La tendresse émane de ces réflexions qu’ils partagent sur ce qu’ils ont été en tant que parents : Lisa admet que souvent elle n’était pas avec son fils mais sur des tournages, Frans s’inquiète d’avoir manqué à son fils après la séparation du couple.
La tendresse est perceptible dans les cadrages et les images.

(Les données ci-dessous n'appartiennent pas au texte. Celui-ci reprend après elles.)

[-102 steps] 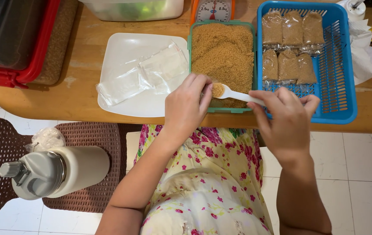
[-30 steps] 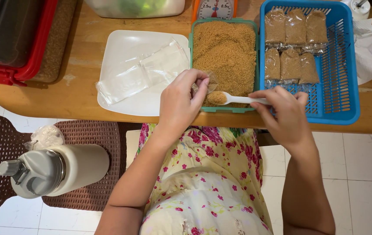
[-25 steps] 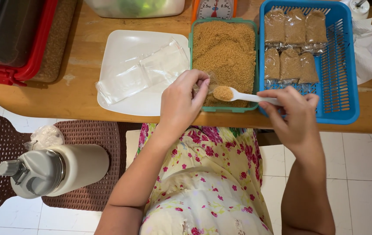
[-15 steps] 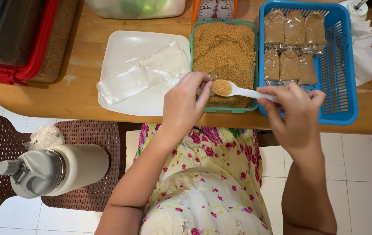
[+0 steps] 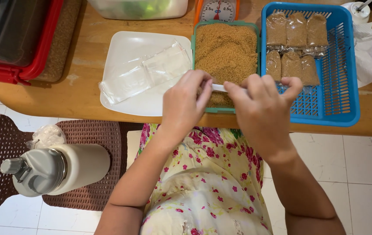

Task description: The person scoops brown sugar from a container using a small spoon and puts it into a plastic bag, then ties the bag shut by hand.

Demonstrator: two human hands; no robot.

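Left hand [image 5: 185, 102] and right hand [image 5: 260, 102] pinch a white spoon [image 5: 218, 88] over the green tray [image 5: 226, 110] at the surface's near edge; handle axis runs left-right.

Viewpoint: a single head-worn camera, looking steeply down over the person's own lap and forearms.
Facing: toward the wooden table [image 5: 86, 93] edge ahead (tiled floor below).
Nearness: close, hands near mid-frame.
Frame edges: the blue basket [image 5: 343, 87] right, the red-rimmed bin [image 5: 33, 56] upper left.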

Cadrages serrés sur les personnages pour être proches d’eux, cadrages panoramiques des paysages pour s’accorder à leur ampleur, poésie de la neige dès la première image quand Jack et Alison dévalent la montagne, gros plans de la neige, des lieux que la caméra détaille, pour révéler la beauté que l’attention permet de découvrir.
La tendresse encore dans le choix de la chanson du générique, autre révélation. André Bourvil, connu pour ses rôles comiques, chante les paroles de Noel Roux sur la musique d’Hubert Giraud. Cette chanson douce date de 1963 et du disque Au son de l’accordéon.
Faire voir, faire entendre, des images, des répliques, des scènes, des musiques, Marion Hansel avec La tendresse nous abreuve de ce qui prime, de ce qui reste, de ce qui nous manque, de ce qui est tangible, de ce qui est immatériel, de ce dont on a besoin, de ce dont on déborde, de ce qu’on réclame, de ce qu’on donne, elle nous réconcilie avec ce qui embellit l’être, l’existence, la beauté rare et essentielle de ce qui est ressenti, communiqué, de ce qui incarne l’Amour. Un film à voir, à revoir.